Felt is on a mission to make mapping effortless for everyone — from pros to the people who work alongside them. We’ve built a simple yet powerful way for users to create beautiful visualizations with ease. Now we bring that same ease to visualizing all your remote sensing data and unlocking our platform for analyzing raster files side by side any other format.
Today we are launching a full set of features to seamlessly visualize, highlight, and perform advanced analysis on your raster data, all in one place on the web. While you could always bring your GeoTIFF files into Felt, now you can:
- Visualize topography, elevation, land cover, climate and weather data — by applying custom colors to continuous and categorical raster data
- Analyze your raster data, calculating NDVI, NDMI, or NDWI
- Generate hillshades from high-resolution terrain data
- Share you data alongside other formats — from vector to DEMs to sensor data — with a single link
With this launch, Felt is the one place on the internet both GIS professionals and those new to maps can bring all their data formats onto to the map, analyze it, and share.
Dynamic styling, right in your browser
The process of displaying non-image rasters requires the application of a color ramp to the data values or mapping pixel values to color gradients. The process can be time-consuming — it may involve pre-processing or loading up special software — and the end result is a static file that’s difficult to share.

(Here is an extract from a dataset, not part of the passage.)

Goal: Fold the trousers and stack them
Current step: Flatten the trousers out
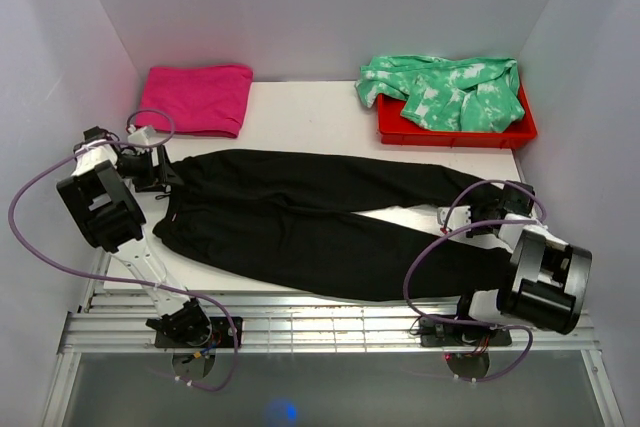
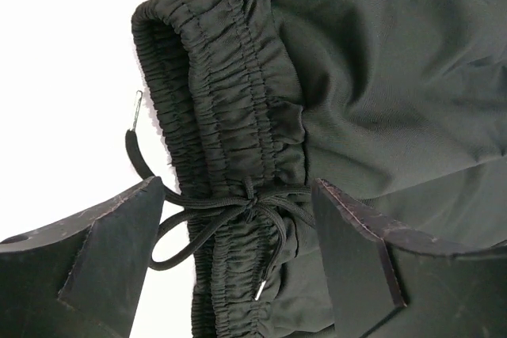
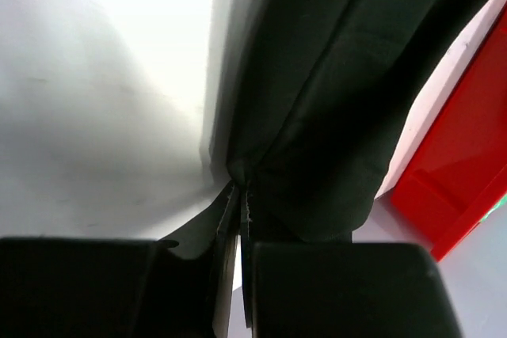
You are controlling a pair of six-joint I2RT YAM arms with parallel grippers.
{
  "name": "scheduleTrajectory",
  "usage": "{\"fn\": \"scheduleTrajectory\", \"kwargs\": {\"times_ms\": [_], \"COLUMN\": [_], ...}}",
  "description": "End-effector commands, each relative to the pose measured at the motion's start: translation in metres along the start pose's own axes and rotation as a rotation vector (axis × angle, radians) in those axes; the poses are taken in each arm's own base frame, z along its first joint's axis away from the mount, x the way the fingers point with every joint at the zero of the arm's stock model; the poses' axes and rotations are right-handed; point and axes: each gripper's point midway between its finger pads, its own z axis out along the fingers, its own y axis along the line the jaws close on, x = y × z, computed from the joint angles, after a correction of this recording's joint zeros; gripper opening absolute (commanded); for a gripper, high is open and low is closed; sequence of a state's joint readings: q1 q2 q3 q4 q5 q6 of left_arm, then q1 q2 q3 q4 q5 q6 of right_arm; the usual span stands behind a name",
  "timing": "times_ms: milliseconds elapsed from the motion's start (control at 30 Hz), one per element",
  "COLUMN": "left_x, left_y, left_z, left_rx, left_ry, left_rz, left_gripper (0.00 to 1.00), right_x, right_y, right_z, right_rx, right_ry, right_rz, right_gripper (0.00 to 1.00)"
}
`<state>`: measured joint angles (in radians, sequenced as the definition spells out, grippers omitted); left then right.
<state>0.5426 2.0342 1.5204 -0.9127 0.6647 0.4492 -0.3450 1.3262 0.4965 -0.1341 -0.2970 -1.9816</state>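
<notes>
Trousers (image 1: 300, 237): black cloth, matt, soft, faint sheen on the flat panels; waistband (image 2: 230, 116) puckered into fine ribs; drawstring (image 2: 252, 205) of braided matt cord, its end tips (image 2: 136, 108) glinting, plastic or metal not resolvable. Left gripper (image 2: 238, 195) fingers (image 2: 103, 251): dark matt plastic, edges scuffed and scratched pale. Right gripper (image 3: 239, 203) fingers (image 3: 333, 290): black, matt, smooth. Bin (image 1: 450, 135): red plastic, glossy. Tie-dye garment (image 1: 440, 87): green-and-white cloth, matt, crumpled. Folded cloth (image 1: 200, 97): magenta, matt, smooth-faced. Table top (image 1: 300, 117): white, matt. Rails (image 1: 320, 317) at the near edge: bare metal, dull shine.
</notes>
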Motion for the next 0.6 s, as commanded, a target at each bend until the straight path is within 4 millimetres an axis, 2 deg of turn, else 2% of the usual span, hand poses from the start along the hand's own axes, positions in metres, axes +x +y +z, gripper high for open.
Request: {"fn": "scheduleTrajectory", "kwargs": {"times_ms": [0, 33, 133, 167, 233, 267, 300, 333, 400, 433, 500, 533, 567], "left_x": [-0.01, -0.011, -0.008, -0.007, -0.009, -0.011, -0.013, -0.014, -0.024, -0.027, -0.032, -0.033, -0.036], "left_y": [-0.008, -0.012, -0.011, -0.007, 0.006, 0.01, 0.022, 0.029, 0.043, 0.046, 0.056, 0.059, 0.064], "left_z": [0.0, 0.003, 0.02, 0.023, 0.03, 0.031, 0.031, 0.033, 0.024, 0.022, 0.013, 0.01, 0.002], "left_rx": [0.038, 0.059, 0.067, 0.049, 0.01, -0.008, -0.063, -0.081, -0.132, -0.14, -0.176, -0.192, -0.212], "left_ry": [-0.023, -0.024, 0.006, 0.012, 0.008, 0.008, 0.012, 0.014, -0.005, -0.005, -0.005, -0.006, -0.019], "left_rz": [0.039, 0.041, 0.016, 0.004, -0.015, -0.034, -0.039, -0.049, -0.063, -0.064, -0.051, -0.047, -0.044], "left_gripper": [0.86, 0.86, 0.86, 0.78, 0.65, 0.44, 0.33, 0.22, 0.0, 0.0, 0.0, 0.0, 0.0], "right_x": [0.034, 0.038, 0.042, 0.046, 0.047, 0.051, 0.051, 0.05, 0.051, 0.052, 0.055, 0.057, 0.058], "right_y": [-0.044, -0.054, -0.056, -0.067, -0.07, -0.076, -0.074, -0.075, -0.076, -0.078, -0.084, -0.09, -0.098], "right_z": [-0.002, -0.003, 0.004, 0.003, 0.009, 0.009, 0.013, 0.014, 0.013, 0.012, 0.006, 0.002, -0.002], "right_rx": [0.087, 0.099, 0.09, 0.125, 0.119, 0.127, 0.109, 0.105, 0.093, 0.097, 0.106, 0.121, 0.141], "right_ry": [0.113, 0.121, 0.124, 0.138, 0.138, 0.151, 0.146, 0.143, 0.143, 0.144, 0.15, 0.154, 0.155], "right_rz": [-0.032, -0.032, -0.033, -0.047, -0.043, -0.025, -0.017, -0.01, -0.002, 0.004, 0.046, 0.064, 0.082], "right_gripper": [0.08, 0.08, 0.08, 0.08, 0.08, 0.08, 0.1, 0.22, 0.31, 0.44, 0.57, 0.67, 0.7]}}
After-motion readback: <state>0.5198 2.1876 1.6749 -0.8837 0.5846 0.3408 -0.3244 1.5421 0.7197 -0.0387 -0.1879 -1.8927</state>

Felt’s new raster styling capability allows you to reveal the rich texture of spatial patterns in your data much more quickly, and customizing colors is easy. Rather than spend your time processing data you simply:
- Drag the data into Felt
- Style the data in Felt
That’s it!
When styling, it’s easy to make a data visualization you love. Customize the color range and color palette with intuitive sliders until the results best represent the data. Users can even customize colors based on the range and distribution of the data values.
Create stunning hillshades in seconds
A common type of non-visual raster data is elevation data. These datasets, commonly known as Digital Elevation Models (DEMs), are useful for providing context for many applications, from mapping landslide scars with LiDAR-derived data, to floodplain mapping, to visualization of high-resolution collects from drones over construction projects.
Our raster capabilities include dynamic hillshading, which allows users to display the rich texture of DEMs in their Felt maps. Not only that, Felt makes it easy to add color, or a hypsometric tint, to bring your hillshade to life. When combined with a colorized visualization, terrain — or bathymetry — patterns are revealed in rich detail.
Powerful calculations, like NDVI, and more
Raster algebra describes mathematical operations on raster pixels. By applying these operations on your data, you can create new, derived datasets within Felt. To start, we’ve enabled 3 dynamic raster calculations:
- Normalized Difference Vegetation Index (NDVI), used to display the health of vegetation from Near-Infrared (NIR) and Red spectral bands.
- Normalized Difference Water Index (NDWI), useful for highlighting areas of surface water (e.g. flooding), derived from the Green and NIR spectral bands.
- Normalized Difference Moisture Index (NDMI), which measures the moisture content of vegetation using Shortwave Infrared (SWIR) and NIR bands.
This is only the beginning. We will continue to add powerful raster algebra methods to the platform.
Striking categorical visualizations
Some raster data, like data from National Landcover Database (NLDC), CropScape, or deep learning models for land cover classification, represent classes of data, where numeric pixel values correspond to nominal landcover classes. These kind of data are commonly used in applications like agricultural mapping, where pixel values correspond to types of crops.
Now you can bring your categorical rasters into Felt. In Felt, you have control over the color and transparency of every unique class, resulting in striking yet informative cartographic visualizations.
The best way to work with maps, simply
This launch makes all the best parts of Felt available for anyone struggling to analyze, share and communicate easily with raster files. Many other parts of Felt’s existing platform will accelerate your data workflows, including:
- Precomputed classifications and stats: As your data loads through our pipeline, Felt precomputes your classifications and statistics, leaving only symbology for tweaking.
- Share with just a link and get instant feedback: Felt is accessible to use for everyone — clients can jump in, make edits directly, or leave a comment, giving you time back to focus on what matters.
- The ability to combine multiple formats to tell the whole story: add hurricane track vectors on wind speeds, or any other combination – you can ‘Upload Anything’ to Felt (or even paste a link to a file right into Felt, and watch it load through the pipeline before displaying on the map!).
Whether you’re selling imagery to clients around the world or analyzing climate data for stakeholders at risk of a natural disaster, Felt will make every aspect of working with your data effortless.